TRY IT
Repeat the data verbatim, images excluded.
════════════════
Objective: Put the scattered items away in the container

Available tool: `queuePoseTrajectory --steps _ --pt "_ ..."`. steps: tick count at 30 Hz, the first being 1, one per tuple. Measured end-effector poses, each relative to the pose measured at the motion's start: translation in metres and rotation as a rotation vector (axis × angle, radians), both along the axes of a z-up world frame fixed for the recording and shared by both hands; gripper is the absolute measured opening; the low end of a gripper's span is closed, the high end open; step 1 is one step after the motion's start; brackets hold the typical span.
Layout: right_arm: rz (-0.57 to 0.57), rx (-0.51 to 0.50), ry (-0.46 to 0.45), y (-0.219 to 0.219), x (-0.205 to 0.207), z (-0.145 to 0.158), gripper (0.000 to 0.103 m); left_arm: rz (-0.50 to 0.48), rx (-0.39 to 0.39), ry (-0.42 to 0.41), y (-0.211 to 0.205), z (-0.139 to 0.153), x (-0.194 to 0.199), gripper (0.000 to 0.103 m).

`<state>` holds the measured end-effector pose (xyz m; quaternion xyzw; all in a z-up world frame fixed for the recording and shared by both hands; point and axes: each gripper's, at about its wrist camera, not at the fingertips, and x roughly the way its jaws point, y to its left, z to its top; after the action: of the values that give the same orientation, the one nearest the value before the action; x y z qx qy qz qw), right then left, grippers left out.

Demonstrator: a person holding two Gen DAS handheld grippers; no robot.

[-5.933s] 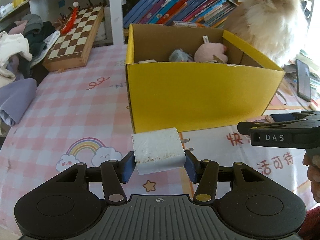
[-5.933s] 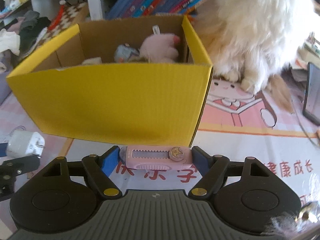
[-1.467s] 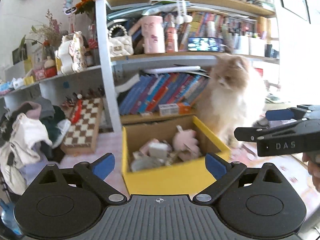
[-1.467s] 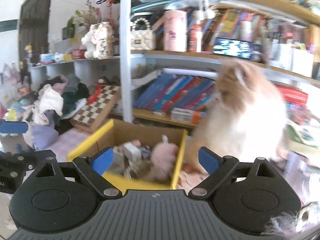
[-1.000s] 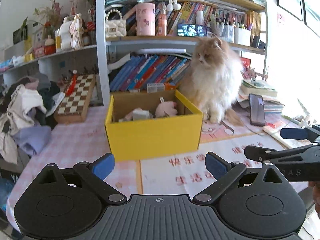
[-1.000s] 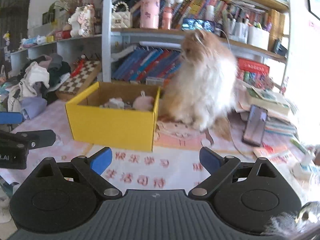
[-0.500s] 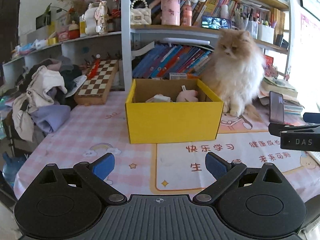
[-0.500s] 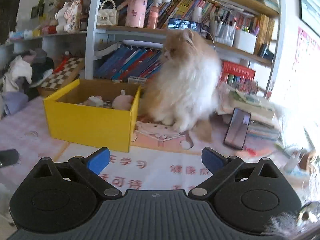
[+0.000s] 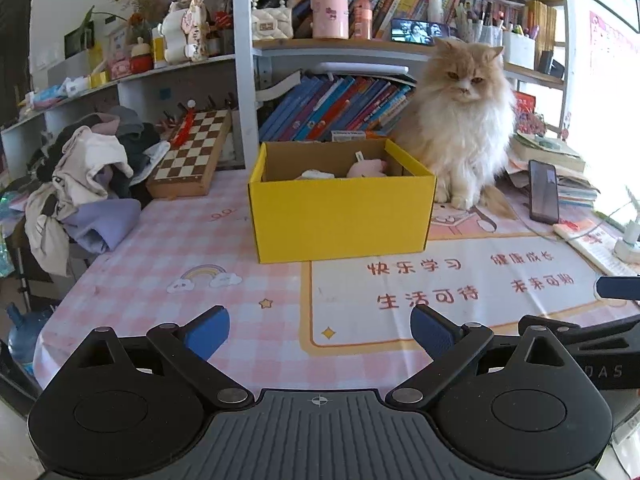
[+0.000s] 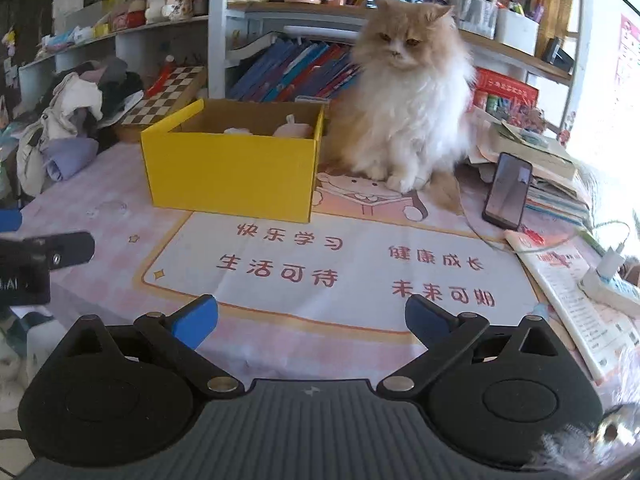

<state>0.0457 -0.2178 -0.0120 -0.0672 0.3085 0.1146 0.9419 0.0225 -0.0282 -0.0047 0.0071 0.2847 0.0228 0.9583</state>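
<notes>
The yellow cardboard box [image 9: 340, 216] stands on the table mid-view, also in the right wrist view [image 10: 232, 172]. Inside it I see a pink plush toy [image 9: 366, 168] and a pale item [image 9: 316, 175]; the rest of its contents are hidden by the walls. My left gripper [image 9: 320, 330] is open and empty, held back near the table's front edge. My right gripper [image 10: 310, 318] is open and empty, also back from the box. Each gripper shows at the edge of the other's view.
A fluffy orange-and-white cat [image 9: 460, 128] sits right behind the box. A phone [image 9: 543, 192], books and a power strip [image 10: 608, 284] lie at the right. A chessboard [image 9: 192, 152] and a clothes pile [image 9: 84, 184] are at the left. Shelves stand behind.
Both grippers, earlier shut on a white charger and a pink item, are open and empty now. They rose over the box, then pulled back and down toward the table's front.
</notes>
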Motion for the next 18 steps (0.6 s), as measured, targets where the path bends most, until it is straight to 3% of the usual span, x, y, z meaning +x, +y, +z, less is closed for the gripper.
queuePoseTrajectory --steps 7,18 --pt "-0.031 0.016 0.052 0.002 -0.004 -0.007 0.103 -0.033 0.003 0.032 0.001 -0.004 -0.002 0.103" --pt "-0.021 0.005 0.059 0.010 -0.004 -0.006 0.103 -0.039 -0.007 0.061 0.005 -0.007 -0.001 0.103"
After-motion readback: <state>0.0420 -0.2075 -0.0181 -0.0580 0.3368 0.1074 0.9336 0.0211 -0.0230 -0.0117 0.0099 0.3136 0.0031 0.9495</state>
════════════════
WRITTEN RESPONSE
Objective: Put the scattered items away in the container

Available tool: `queuePoseTrajectory --steps _ --pt "_ ..."`. steps: tick count at 30 Hz, the first being 1, one per tuple. Measured end-effector poses, each relative to the pose measured at the motion's start: translation in metres and rotation as a rotation vector (axis × angle, radians), both along the axes of a z-up world frame fixed for the recording and shared by both hands; gripper is the absolute measured opening; the low end of a gripper's span is closed, the high end open; step 1 is one step after the motion's start; brackets hold the typical span.
Layout: right_arm: rz (-0.57 to 0.57), rx (-0.51 to 0.50), ry (-0.46 to 0.45), y (-0.219 to 0.219), x (-0.205 to 0.207), z (-0.145 to 0.158), gripper (0.000 to 0.103 m); left_arm: rz (-0.50 to 0.48), rx (-0.39 to 0.39), ry (-0.42 to 0.41), y (-0.211 to 0.205), z (-0.139 to 0.153), x (-0.194 to 0.199), gripper (0.000 to 0.103 m).

`<state>` holds the measured end-effector pose (xyz m; quaternion xyzw; all in a z-up world frame fixed for the recording and shared by both hands; point and axes: each gripper's, at about its wrist camera, not at the fingertips, and x roughly the way its jaws point, y to its left, z to its top; after the action: of the values that give the same orientation, the one nearest the value before the action; x y z qx qy qz qw), right then left, grippers left out.

Demonstrator: a person holding two Gen DAS handheld grippers; no robot.

[-5.933s] 
[-5.933s] 
[-1.467s] 
[-1.467s] 
[-1.000s] 
[-1.000s] 
[-0.500s] 
[-0.500s] 
[+0.000s] 
[+0.000s] 

<state>0.0457 -0.2178 -0.0120 -0.0672 0.3085 0.1146 0.9419 0.0225 -0.0282 -0.0047 0.0071 0.2847 0.0228 0.9583</state>
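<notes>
The yellow cardboard box [image 9: 340, 216] stands on the table mid-view, also in the right wrist view [image 10: 232, 172]. Inside it I see a pink plush toy [image 9: 366, 168] and a pale item [image 9: 316, 175]; the rest of its contents are hidden by the walls. My left gripper [image 9: 320, 330] is open and empty, held back near the table's front edge. My right gripper [image 10: 310, 318] is open and empty, also back from the box. Each gripper shows at the edge of the other's view.
A fluffy orange-and-white cat [image 9: 460, 128] sits right behind the box. A phone [image 9: 543, 192], books and a power strip [image 10: 608, 284] lie at the right. A chessboard [image 9: 192, 152] and a clothes pile [image 9: 84, 184] are at the left. Shelves stand behind.
Both grippers, earlier shut on a white charger and a pink item, are open and empty now. They rose over the box, then pulled back and down toward the table's front.
</notes>
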Motion for the next 18 steps (0.6 s), as measured, targets where the path bends most, until it is straight to 3% of the usual span, x, y, z meaning +x, +y, +z, less is closed for the gripper.
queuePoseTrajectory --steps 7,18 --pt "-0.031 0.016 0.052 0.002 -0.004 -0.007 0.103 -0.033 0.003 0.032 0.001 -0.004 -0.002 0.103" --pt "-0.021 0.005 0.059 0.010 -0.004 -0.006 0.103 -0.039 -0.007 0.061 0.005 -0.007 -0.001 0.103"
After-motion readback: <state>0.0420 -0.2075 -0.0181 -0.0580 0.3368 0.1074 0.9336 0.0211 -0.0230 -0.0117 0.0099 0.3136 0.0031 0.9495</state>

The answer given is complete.